From these two sets of records, you will have the release number, branch associated with the release and the deployment environments for that release.

This example gets all environments, and then loops through each release’s deployments and prints tot he console the release, deployment environment and git reference:

var environments = repositoryForSpace.Environments.GetAll();
foreach (var deployment in deployments.Items)
{
	Console.WriteLine(string.Format("Release {0} deployed to {1} has gitref: {2} ({3})", release.Version, environments.First(e => e.Id == deployment.EnvironmentId).Name, release.GitReference.GitRef, release.GitReference.GitCommit));
}

Best

@mark.harrison thank you for providing the relevant code. As it’s too late, ’ll try today morning.

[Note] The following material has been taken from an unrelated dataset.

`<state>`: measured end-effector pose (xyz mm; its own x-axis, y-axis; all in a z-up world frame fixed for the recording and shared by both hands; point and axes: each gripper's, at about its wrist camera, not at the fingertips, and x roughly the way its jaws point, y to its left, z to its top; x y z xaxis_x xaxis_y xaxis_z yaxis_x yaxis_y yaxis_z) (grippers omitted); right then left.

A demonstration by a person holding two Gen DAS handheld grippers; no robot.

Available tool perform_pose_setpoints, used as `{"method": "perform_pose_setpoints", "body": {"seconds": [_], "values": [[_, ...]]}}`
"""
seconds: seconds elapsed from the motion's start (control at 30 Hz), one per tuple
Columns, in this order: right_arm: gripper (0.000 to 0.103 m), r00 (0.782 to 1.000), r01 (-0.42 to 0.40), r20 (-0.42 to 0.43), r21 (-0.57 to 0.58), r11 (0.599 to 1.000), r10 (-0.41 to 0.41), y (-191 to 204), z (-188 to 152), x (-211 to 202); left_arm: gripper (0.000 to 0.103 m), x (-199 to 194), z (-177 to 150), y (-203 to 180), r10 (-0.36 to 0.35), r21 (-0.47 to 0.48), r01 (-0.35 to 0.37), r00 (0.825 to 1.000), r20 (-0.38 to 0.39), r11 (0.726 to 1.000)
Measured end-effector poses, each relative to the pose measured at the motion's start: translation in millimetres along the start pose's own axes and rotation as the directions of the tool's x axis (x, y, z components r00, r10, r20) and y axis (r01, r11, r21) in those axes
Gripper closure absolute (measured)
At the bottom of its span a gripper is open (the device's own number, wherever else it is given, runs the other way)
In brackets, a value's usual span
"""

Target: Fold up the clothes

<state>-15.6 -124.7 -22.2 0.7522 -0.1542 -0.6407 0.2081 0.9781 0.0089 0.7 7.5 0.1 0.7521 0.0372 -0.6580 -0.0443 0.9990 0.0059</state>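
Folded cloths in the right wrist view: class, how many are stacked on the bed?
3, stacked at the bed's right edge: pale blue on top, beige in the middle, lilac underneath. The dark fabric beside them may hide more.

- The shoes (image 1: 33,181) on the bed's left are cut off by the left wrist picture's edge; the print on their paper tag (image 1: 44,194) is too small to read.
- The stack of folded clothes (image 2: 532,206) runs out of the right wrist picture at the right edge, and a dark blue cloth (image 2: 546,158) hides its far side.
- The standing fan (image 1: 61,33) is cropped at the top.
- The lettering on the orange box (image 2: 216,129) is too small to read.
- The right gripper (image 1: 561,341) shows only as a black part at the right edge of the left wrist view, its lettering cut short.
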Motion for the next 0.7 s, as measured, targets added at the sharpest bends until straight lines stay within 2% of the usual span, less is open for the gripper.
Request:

@mark.harrison Thank you for providing the above examples.

I tried, but

release.GitReference is coming as null for all the projects. I have tried the latest versions 13.0.3875 and 13.0.3882 .

Could you please check, what is the issue?

Hi @vivek.nuna

It’s hard to know what the cause of the issue is without more details of the releases that don’t have the git reference.

I’d recommend checking the projects are versioned controlled and that the releases that have a null value were also created from a branch.

Releases that were created prior to converting to version control won’t have a git reference as they would have been created when the deployment process was stored in the database.

When I say version controlled, I’m referring to the feature known as Configuration as Code.

It’s also worth verifying the Octopus version you are running supports Config as Code. That feature was added in 2022.1

Best,

@mark.harrison It’s in version control, As I told We are working on these projects for the last 2-3 years.

Please refer to these screenshots.

This is my Octopus version Download: 2019.9.10 - Octopus Deploy

So As per your comment, I cannot get the branch details with my version? Or is there any workaround for the same?